Phrases that don’t work in conflict resolution: let’s look at some typical ways that people miss the mark in conflict resolution.
Mark and his wife, Allyson are arguing over his inability to get anywhere on time. Allyson is always embarrassed to come into social situations late.
Mark: “Well, you’ve got to tell me what’s got you so upset tonight at the wine tasting.”
Allyson: “I’m fine!”
Why it doesn’t work: Claiming to be okay with how the conflict resolution is going when you’re obviously hurt and upset is lying to yourself and the other person. If you start to act in an insincere manner, they start to question you ethics and your motivations.
Stephen, a real estate broker, has shown Deidre almost a hundred homes. She’s hated all of them, so he asks her what she wants in a home. He’s losing other commissions showing her homes she’s rejected, and he’s extremely frustrated. She throws up her hands and sighs “I don’t know!”
Why it doesn’t work: Sometimes you don’t consciously know, but you do have a responsibility to yourself and the other person to find out what you don’t know. If you’ve being coy or deceptive, the other person will almost always know that you are acting in a dishonest manner.
Leslie and her coworker always at odds. Leslie feels Matt is always stealing credit for her ideas. “You always find a way to take credit for just typing up my ideas!”
Why it doesn’t work: The words “always” and “never” stick the other person perpetually in the role of being the villain. And it sticks you in the victim role. Humans are always changing, and the truth is that no one always does the same thing in every similar situation.
“You decided that”
Why it doesn’t work: Remember the mind reading that we discussed earlier. When you tell someone that they made some decision that stepped on your toes, you’re basically accusing them of purposefully violating your rights. And you’re ascribing some pretty underhanded motivations to the other person. Remember, you can never know for certain what the other persons needs, motivations or feelings are unless they clearly state them to you.
Edward and his roommate, Charles are arguing over who buys supplies for the apartment. Charles accuses Edward of not contributing his share. Edward waves his hand and says, “Let’s just drop it and move on.”
Why it doesn’t work: The conflict is something that is obviously keeping both of you stuck. Glossing over something doesn’t make it disappear.
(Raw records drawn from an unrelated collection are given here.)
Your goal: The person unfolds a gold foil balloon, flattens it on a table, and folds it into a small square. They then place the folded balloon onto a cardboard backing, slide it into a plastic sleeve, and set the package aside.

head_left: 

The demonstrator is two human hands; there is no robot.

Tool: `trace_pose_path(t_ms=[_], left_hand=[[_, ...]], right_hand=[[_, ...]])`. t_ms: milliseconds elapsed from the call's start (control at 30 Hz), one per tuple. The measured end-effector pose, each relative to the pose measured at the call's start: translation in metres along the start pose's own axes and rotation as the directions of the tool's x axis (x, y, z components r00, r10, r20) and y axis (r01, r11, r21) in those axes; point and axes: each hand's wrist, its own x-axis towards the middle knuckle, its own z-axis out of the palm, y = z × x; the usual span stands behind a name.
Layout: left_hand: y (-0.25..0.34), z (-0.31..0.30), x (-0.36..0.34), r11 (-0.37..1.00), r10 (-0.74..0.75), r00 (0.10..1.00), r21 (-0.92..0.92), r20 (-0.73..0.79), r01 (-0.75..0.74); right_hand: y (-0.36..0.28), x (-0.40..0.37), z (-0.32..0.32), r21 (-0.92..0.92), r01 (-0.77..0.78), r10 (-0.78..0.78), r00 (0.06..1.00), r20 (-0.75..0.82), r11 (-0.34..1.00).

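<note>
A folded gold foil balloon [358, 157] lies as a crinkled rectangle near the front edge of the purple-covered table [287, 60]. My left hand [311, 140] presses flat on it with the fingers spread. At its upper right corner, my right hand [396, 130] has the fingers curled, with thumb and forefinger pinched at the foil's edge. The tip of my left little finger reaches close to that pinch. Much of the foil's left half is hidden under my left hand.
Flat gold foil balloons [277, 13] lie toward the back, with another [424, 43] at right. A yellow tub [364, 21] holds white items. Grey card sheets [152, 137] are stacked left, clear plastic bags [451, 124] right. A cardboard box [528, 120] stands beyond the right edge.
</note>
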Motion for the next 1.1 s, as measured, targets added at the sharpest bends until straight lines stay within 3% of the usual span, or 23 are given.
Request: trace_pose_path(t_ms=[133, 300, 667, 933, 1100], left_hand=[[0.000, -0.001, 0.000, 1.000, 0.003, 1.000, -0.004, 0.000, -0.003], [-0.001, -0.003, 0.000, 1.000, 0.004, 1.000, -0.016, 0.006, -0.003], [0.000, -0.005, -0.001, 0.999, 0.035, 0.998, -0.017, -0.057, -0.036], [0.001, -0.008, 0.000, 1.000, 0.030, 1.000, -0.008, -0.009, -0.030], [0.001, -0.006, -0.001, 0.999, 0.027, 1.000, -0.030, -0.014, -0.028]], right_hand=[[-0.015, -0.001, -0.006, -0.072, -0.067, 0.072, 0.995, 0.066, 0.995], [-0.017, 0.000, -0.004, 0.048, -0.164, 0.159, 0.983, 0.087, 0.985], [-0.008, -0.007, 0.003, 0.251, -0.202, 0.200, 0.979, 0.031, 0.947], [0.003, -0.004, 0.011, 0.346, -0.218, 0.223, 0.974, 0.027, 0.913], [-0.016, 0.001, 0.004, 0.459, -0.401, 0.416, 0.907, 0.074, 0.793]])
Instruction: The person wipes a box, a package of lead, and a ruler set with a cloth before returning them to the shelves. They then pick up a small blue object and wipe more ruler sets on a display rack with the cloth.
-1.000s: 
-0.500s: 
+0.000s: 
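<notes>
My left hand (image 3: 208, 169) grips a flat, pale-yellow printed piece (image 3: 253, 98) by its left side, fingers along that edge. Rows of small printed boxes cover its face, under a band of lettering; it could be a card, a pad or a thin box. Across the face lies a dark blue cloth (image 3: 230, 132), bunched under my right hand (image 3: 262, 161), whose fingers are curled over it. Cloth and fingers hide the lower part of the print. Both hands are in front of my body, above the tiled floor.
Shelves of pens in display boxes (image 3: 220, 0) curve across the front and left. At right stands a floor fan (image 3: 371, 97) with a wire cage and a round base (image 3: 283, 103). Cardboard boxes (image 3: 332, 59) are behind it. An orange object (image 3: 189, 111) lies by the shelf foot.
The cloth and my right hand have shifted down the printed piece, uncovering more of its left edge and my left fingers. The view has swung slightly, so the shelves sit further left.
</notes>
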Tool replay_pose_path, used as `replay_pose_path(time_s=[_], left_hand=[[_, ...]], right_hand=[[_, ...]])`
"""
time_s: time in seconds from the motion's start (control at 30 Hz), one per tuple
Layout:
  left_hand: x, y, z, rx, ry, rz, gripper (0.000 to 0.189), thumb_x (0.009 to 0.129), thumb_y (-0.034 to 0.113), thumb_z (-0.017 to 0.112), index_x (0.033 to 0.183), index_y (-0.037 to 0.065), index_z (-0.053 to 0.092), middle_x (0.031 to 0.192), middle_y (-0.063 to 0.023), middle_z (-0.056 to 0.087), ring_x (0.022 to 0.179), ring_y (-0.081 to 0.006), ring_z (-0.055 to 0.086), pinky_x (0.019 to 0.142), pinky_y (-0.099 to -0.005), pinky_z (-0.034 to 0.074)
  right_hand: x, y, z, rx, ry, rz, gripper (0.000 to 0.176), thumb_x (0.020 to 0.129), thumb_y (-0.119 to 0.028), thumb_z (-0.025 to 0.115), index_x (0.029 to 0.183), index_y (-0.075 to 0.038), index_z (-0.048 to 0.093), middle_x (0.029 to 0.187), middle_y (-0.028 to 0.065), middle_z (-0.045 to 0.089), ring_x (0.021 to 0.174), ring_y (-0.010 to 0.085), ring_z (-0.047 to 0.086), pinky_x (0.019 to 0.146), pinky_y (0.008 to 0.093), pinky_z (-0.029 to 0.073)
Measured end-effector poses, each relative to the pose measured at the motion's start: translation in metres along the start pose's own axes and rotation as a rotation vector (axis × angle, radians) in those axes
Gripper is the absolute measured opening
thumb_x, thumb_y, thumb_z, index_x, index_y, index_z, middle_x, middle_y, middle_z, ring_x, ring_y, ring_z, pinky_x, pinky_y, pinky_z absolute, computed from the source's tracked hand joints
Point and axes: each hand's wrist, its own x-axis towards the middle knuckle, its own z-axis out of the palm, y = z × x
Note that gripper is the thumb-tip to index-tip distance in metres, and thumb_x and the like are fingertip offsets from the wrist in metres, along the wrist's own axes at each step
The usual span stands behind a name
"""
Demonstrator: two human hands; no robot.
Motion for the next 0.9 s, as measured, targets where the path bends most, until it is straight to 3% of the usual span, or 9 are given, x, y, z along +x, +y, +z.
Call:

It just makes it fester..
Words and phrases you can use for better conflict resolution:
“What is most important thing for that you want solved/that you want me to understand?” In some conflicts, there is one issue that’s being disputed. But in others, one or both parties will have several needs, and some o f them are more important than others. If you can get the other person to name the need that is their first priority, they will be more willing to compromise on lesser needs.
“Well, if you got (this thing you’re asking for), what would that do for you?” This can be very helpful when you just cannot comprehend why the other person is acting the way they are. If you give the other person space to reflect on their motivations without criticism or judgement coming at them, they may be more able to name the wants and needs behind the strategies they are so fixated upon. You may be astounded at what comes out when you ask with a curious, open mind.
“What is it about this situation that’s not working for you?” It’s important to get the other person to focus on how the conflict resolution process is working for them, instead of focusing on you. If you can remove the situation from an interpersonal conflict, you can start to diffuse any emotions that are starting to boil over.
“Let me tell you in my words what I think you’re saying so we can make sure we’re on the same page.” Often we’re convinced that the rest of the world sees things exactly the way we do. But each of us sees it differently. In situations of stress and conflict everyone’s ability to communicate clearly is strained. When you repeat the other person’s words in the way that you’re receiving them (and in a completely respectful way, no mocking or mimicking), they can realize that they aren’t delivering the message that they think they are.
“Okay, let’s list what we do agree on.” Even if it’s just the fact that you’re both feeling frustrated, it’s common ground. And you can agree that you both want to come to an agreement that benefits each of you. The trick is to find the tiniest, even what feels like insignificant thing that you agree on, and try to build from there. Maybe you both want to end the conflict as quickly as possible, and you can start to make some compromises from that standpoint.
“What would you like to see happen?” One way to steer yourself towards conflict resolution is to ask the person outright not just what they want, but how they would like to see things end. It gets both of you in a mindset of thinking towards the end. Work your way backwards from the end, and figure out how to get there.
“How can we meet both of our needs?” Compromise is at the heart of conflict resolution. Just face the fact that nine times out of ten you’ll have to give up some things that you want, and so will the other person. But if you’re both actively trying to find a solution that meets both of you most important needs, the negotiations will go much smoother.
It’s a good idea to look at conflict resolution as a method to connect with the other person. If you can use try to understand what the other party wants and needs, you’ll have an good chance to connect with them. Having that connection allows you both to work towards a solution that you’ll both be able to live with.